C’est un lieu encore secret, protégé par sa fonction : l’oratoire des Bénédictines du Sacré-Cœur de Montmartre révèle un ameublement et une décoration parfaitement originaux signés Jean et Sébastien Touret. Qui sont-ils et comment ont-t-ils gravi les pentes de la Butte ?
Ordre contemplatif fondé par une certaine Adèle Garnier en 1872, au moment de la construction de la basilique, les Bénédictines se sont installées dans différents lieux autour de la Butte, pour finir par intégrer en 1984 la cité du Sacré-Cœur. Lorsque la réfection de la chapelle noircie par le temps est décidée, la prieure Sœur Marie-Agnès qui dirige alors la communauté, fait le choix d’une décoration qui serve la contemplation, vocation du lieu. Sa demande est très précise et traduit deux passages du Nouveau Testament. Elle la confie à Jean Touret que lui a présenté l’archevêque de Paris Jean-Marie Lustiger. Ce dernier vient régulièrement se recueillir chez les Bénédictines. Il a lui même commandé en 1989 le maître-autel de Notre-Dame de Paris, ainsi que des sculptures pour les piliers et des chandeliers, à cet ébéniste.
Une rencontre décisive
Jean Touret a grandi à la campagne, en Mayenne. D’abord peintre, la guerre lui permet de rencontrer le matériau qu’il travaillera toute sa vie : le bois. Fait prisonnier, il passe en effet sa captivité auprès de bûcherons à la frontière de la Tchécoslovaquie. Au lendemain de la Seconde Guerre mondiale, Jean Touret et sa famille, très religieuse, s’installent dans un village de Beauce, à Marolles. Le jeune homme y rencontre des menuisiers, des vanniers, des potiers, paysans le jour, artisans le soir. Il se découvre alors un talent pour la sculpture et crée le groupement des Artisans de Marolles, avec le désir de renouer avec une civilisation plus traditionnelle, à une époque qui voit le déferlement du Formica.

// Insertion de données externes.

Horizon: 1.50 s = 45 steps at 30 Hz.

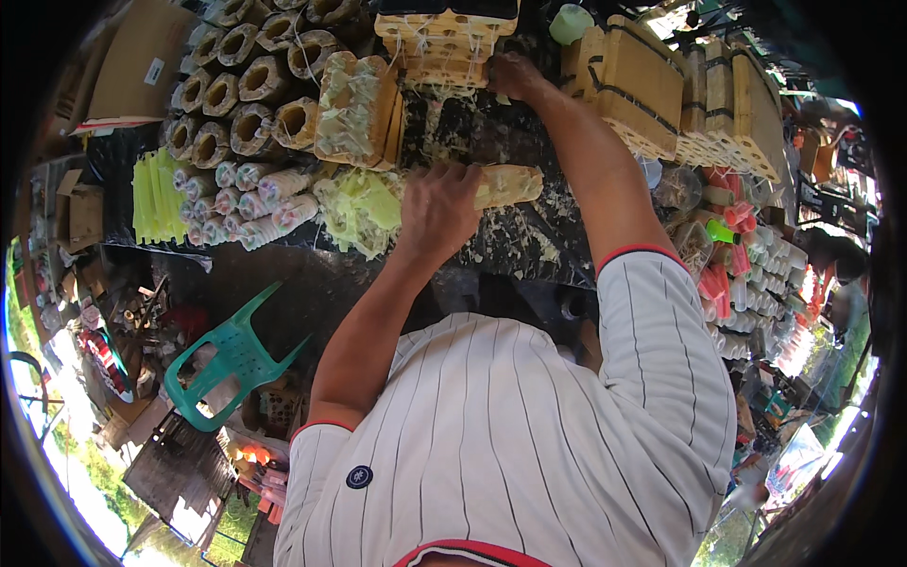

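Observation:
My left hand [439, 210] is closed over the left end of a flat, tan wooden piece [510, 185] lying near the table's front edge. Beyond it stands a stack of drilled wooden mould blocks [446, 42], with white strings hanging over its front. My right hand [515, 77], fingers curled, grips that stack at its lower right corner; its fingertips are partly hidden. Left of the stack, another wooden mould [350, 106] is topped with pale wax scraps. A heap of pale yellow-green wax shavings [364, 210] lies beside my left hand.
Several hollow, thick-walled tubes [255, 80], wrapped candle bundles [250, 203] and yellow-green candles [156, 198] fill the table's left. Strapped wooden moulds [638, 85] stand at right, with red candles [718, 283] nearer. Wax flakes cover the black tabletop [529, 241]. A green plastic chair [231, 359] stands at lower left.

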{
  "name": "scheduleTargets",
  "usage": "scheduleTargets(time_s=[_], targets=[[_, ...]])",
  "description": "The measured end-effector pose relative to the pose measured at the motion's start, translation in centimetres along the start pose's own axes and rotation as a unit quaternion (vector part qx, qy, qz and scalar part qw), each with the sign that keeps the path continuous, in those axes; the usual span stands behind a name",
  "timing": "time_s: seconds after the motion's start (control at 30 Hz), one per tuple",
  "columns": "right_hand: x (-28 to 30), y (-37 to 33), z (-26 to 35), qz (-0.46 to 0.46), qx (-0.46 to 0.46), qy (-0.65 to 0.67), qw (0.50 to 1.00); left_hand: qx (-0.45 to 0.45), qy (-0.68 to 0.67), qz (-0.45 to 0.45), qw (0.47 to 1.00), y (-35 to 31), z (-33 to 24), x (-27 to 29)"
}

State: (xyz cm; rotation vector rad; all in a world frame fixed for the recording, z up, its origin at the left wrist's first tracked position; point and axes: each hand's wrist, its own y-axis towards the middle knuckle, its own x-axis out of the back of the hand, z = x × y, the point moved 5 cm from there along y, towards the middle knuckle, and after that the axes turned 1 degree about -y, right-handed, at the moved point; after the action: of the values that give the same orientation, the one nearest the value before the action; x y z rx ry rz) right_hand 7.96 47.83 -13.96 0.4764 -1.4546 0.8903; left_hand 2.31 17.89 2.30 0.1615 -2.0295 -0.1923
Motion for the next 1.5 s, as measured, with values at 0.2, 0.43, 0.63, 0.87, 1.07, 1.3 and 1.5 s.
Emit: scheduleTargets(time_s=[0.2,0.43,0.63,0.87,1.07,1.3,1.5], targets=[[-0.7,-2.4,-0.5,-0.045,-0.087,0.002,0.995,-0.011,-0.017,-0.030,0.999,-0.7,-0.7,0.2],[-4.4,-13.0,2.5,-0.056,-0.166,0.106,0.979,0.003,-0.018,-0.017,1.000,-1.0,-0.6,-0.1],[-4.5,-15.2,4.7,-0.035,-0.099,0.119,0.987,-0.014,-0.012,-0.026,0.999,-1.0,-0.8,0.3],[-4.4,-15.5,1.6,-0.098,-0.217,0.384,0.892,-0.007,0.008,0.015,1.000,-1.4,-0.9,-0.2],[-2.0,-11.1,2.4,-0.082,-0.202,0.198,0.956,-0.002,0.005,0.013,1.000,-1.3,-0.9,-0.2],[-3.6,-10.2,1.9,-0.039,-0.255,0.222,0.940,-0.009,0.004,-0.021,1.000,-1.5,-1.0,0.3],[-6.3,-3.7,-6.3,0.041,-0.274,0.222,0.935,-0.043,-0.010,0.005,0.999,-1.5,-2.1,0.1]])
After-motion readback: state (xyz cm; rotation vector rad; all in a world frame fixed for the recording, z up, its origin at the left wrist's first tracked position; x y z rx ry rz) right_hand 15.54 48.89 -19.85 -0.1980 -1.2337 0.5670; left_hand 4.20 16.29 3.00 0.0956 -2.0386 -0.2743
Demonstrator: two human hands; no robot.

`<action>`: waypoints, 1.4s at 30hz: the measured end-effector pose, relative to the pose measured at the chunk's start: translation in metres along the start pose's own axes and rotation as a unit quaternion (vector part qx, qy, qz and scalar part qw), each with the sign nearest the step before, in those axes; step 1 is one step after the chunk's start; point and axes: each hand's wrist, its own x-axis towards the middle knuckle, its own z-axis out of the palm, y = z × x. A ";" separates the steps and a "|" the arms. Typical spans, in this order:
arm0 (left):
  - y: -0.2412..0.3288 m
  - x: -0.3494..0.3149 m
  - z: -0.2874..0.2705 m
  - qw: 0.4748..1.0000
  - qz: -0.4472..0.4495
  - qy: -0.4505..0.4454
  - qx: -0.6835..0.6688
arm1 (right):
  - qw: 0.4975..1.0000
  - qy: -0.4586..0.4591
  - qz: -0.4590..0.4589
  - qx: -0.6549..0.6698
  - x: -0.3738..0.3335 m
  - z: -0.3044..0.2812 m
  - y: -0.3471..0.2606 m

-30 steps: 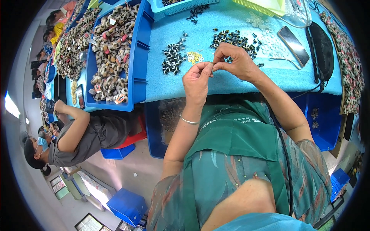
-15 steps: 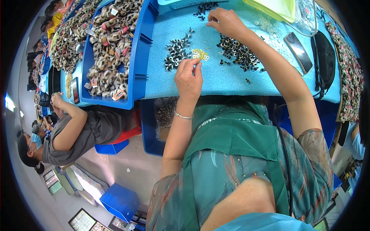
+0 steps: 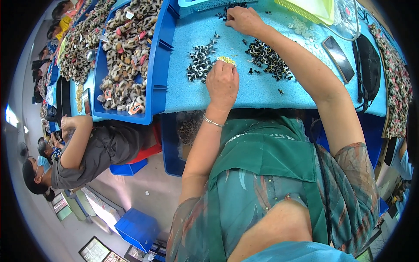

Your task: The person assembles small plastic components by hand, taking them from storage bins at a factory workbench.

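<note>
My left hand is over the small yellow rings, its fingers bent down and pressed together, with the fingertips hidden. To its left lies a pile of small black pieces with white rings. My right hand is farther away, fingers curled down beside some loose small black pieces near the light blue basket. What either hand pinches, if anything, cannot be made out. Between my right forearm and the yellow rings spreads a larger heap of black pieces with pale and yellowish rings.
A blue tray full of spotted plush pieces stands at the left. Clear discs, a phone and a black face mask lie at the right. A yellow-green basket is at the back. A co-worker sits at the left.
My left hand has shifted a little right and turned down over the yellow rings. My right hand has moved slightly left, nearer the loose black pieces. The co-worker's arms have moved.
</note>
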 end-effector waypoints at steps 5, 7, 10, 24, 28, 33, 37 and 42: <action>0.000 0.002 0.003 1.000 0.020 0.013 0.013 | 0.997 0.072 0.000 -0.017 -0.003 0.004 0.000; 0.002 0.000 -0.001 1.000 0.015 0.019 0.006 | 0.997 0.073 -0.007 -0.010 -0.002 0.004 -0.005; 0.001 -0.004 -0.002 1.000 -0.003 0.011 -0.008 | 0.999 0.048 -0.012 -0.011 0.004 0.004 -0.013; 0.006 0.004 -0.005 0.999 -0.007 -0.036 0.006 | 0.976 0.011 -0.041 0.216 -0.064 -0.050 -0.034; 0.000 0.005 -0.005 0.998 0.004 -0.044 0.043 | 0.951 -0.016 0.012 0.309 -0.102 -0.072 -0.049; 0.011 0.004 -0.024 0.960 -0.155 -0.022 -0.232 | 0.862 -0.074 0.088 0.493 -0.136 -0.081 -0.055; 0.015 0.004 -0.033 0.749 -0.330 -0.046 -0.572 | 0.860 -0.070 0.079 0.500 -0.150 -0.081 -0.062; 0.024 0.005 -0.035 0.730 -0.318 -0.062 -0.601 | 0.857 -0.077 0.084 0.503 -0.149 -0.085 -0.068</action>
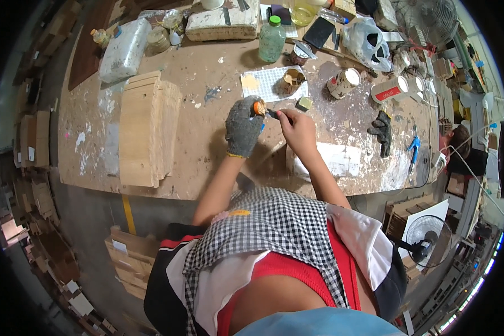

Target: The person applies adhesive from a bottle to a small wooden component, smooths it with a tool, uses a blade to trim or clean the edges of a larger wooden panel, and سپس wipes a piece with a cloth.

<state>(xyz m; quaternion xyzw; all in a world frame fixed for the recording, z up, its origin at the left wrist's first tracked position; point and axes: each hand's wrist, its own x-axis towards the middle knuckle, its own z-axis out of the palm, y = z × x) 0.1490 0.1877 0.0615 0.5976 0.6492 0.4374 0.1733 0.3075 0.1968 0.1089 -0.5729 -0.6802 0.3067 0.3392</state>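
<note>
The brown counter (pixel 195 159) is paint-spotted; it bears stacked wooden panels (pixel 141 131) at left, a green-capped bottle (pixel 271 43), checkered paper (pixel 267 79) and a dark glove (pixel 382 133).

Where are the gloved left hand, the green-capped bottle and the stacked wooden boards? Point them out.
Left hand (pixel 241 126), head view: its gloved back.
Green-capped bottle (pixel 270 46), head view: middle of its body.
Stacked wooden boards (pixel 139 131), head view: broad face of one board.

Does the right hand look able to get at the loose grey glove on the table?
Probably yes: the loose grey glove lies uncovered, with bare tabletop between it and the right hand, which might first have to release its dark tool.
</note>
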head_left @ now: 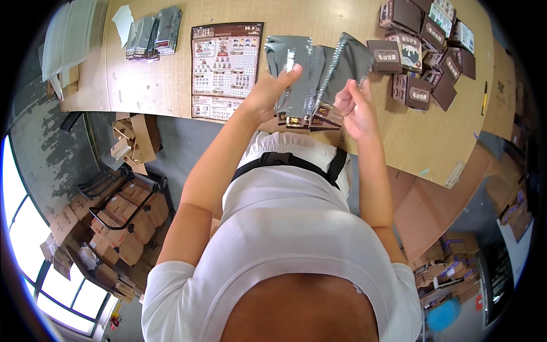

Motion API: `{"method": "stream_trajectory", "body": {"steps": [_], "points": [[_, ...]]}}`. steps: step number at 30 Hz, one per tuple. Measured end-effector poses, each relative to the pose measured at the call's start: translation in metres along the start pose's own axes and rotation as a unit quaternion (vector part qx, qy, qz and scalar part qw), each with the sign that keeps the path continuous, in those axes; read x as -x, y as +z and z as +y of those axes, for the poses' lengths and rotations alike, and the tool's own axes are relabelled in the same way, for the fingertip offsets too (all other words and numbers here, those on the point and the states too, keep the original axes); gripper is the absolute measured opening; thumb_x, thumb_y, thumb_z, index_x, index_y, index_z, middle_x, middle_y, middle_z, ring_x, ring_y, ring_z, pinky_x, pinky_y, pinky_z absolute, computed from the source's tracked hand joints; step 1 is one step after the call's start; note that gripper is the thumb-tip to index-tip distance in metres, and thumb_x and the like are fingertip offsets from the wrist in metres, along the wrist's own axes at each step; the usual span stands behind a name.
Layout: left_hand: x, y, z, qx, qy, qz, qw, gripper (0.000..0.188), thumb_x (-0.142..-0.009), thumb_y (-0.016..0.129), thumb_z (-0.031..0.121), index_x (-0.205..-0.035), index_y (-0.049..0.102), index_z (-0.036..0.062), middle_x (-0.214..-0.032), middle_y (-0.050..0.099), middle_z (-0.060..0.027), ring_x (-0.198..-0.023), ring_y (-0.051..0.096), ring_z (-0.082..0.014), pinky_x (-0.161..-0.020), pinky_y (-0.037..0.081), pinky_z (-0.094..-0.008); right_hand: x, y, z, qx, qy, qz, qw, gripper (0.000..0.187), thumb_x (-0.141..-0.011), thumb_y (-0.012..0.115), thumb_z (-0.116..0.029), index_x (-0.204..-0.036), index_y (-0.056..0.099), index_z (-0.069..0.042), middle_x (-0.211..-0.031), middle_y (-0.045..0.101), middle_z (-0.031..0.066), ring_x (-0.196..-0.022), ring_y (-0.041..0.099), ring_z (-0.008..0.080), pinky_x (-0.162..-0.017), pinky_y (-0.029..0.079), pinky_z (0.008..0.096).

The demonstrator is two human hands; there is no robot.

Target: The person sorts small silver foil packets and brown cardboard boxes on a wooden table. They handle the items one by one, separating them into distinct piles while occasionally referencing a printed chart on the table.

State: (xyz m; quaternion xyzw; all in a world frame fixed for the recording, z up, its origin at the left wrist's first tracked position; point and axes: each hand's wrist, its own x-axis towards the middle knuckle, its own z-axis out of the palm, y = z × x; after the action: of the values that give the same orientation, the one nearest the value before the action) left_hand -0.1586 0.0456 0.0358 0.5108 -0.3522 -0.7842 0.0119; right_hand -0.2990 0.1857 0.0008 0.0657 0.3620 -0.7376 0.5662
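Several silver foil packets (297, 62) with brown printed lower ends are held above the near edge of the table, fanned out between my hands. My left hand (273, 92) grips the left part of the fan, thumb lying over the front packet. A further foil packet (348, 57), tilted at the right of the fan, is pinched near its lower right side by my right hand (358, 108). Left of the hands, a brown and white printed sheet (225, 68) lies flat on the table, its right edge close to my left hand.
Small brown boxes (411, 91) are heaped on the wooden table (319, 17) at right. Stacks of foil packets (154, 34) sit at far left, near clear plastic sheeting (74, 34). A pen (485, 98) lies by the right edge. Cartons (122, 216) fill a cart on the floor, left.
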Motion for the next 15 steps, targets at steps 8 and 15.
{"method": "stream_trajectory", "body": {"steps": [8,15], "points": [[0.011,-0.032,-0.001,0.176,0.01,-0.07,0.982,0.035,-0.086,0.046,0.019,-0.11,0.044,-0.0059,-0.098,0.055,-0.0141,-0.082,0.058,-0.0233,-0.074,0.05,-0.0378,-0.008,-0.001,0.0,0.006,-0.053,0.017,0.998,0.011,-0.086,0.052,-0.015,-0.093,0.044,-0.013,-0.073,0.052,-0.0031,-0.064,0.049,0.0067,-0.057,0.041,0.0238],[0.033,-0.058,0.009,0.028,0.039,0.011,0.999,0.026,-0.078,0.059,0.017,-0.1,0.051,0.0073,-0.084,0.053,-0.0024,-0.076,0.049,-0.0129,-0.055,0.043,-0.0321,-0.007,0.048,0.05,0.045,0.035,0.048,0.997,0.013,-0.085,0.052,-0.011,-0.085,0.039,-0.014,-0.074,0.052,-0.0054,-0.068,0.052,0.004,-0.06,0.043,0.0187]]}}
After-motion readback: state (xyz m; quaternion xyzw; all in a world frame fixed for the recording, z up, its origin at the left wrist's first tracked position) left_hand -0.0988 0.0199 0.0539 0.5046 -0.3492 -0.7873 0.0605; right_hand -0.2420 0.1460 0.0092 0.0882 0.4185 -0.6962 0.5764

Les meubles que ces artisans-artistes – regroupés en coopérative – créent, ont un succès immédiat, objets où le bois rencontre le fer forgé ou la vannerie et où apparaissent les traces des instruments qui les modèlent. La rencontre de Jean Touret, artiste profondément mystique, avec Jean-Marie Lustiger, va lui ouvrir les portes des lieux de cultes où il crée tout un corpus de maîtres-autels, de retables, de sculptures et d’objets religieux.
Abstraction en bois, métal et pierre
Jean Touret aménage complètement la chapelle du prieuré Saint-Benoît, derrière le Sacré-Cœur, assisté par son fils Sébastien avec lequel il travaille depuis 1971. Jean Touret conçoit le retable, une large plaque de cuivre habitée par les formes abstraites de la foule des croyants, rehaussée de rouge, et la croix, où le corps du Christ aux bras dressés vers le ciel est percé dans le cuivre du coup de lance qu’évoque le texte biblique de référence. Sébastien Touret imagine les candélabres linéaires, le pupitre à trois pieds si léger, le bénitier en bronze en forme de fleur, ainsi que le mobilier très sobre et géométrique qui doit accueillir les sœurs et les fidèles : lignes des chaises peintes en bois blanc, bancs également blancs, d’une extrême simplicité. Toute l’œuvre des Touret père et fils, tend et réussit à magnifier les matériaux utilisés, bois, métal ou pierre, pour en extraire ce qui fera spirituellement sens, sans imposer des images stéréotypées. L’abstraction des formes est au service de la foi. Dans ce bel ensemble, encore aujourd’hui, les quelques rares Bénédictines qui vivent là se disent très heureuses de se recueillir.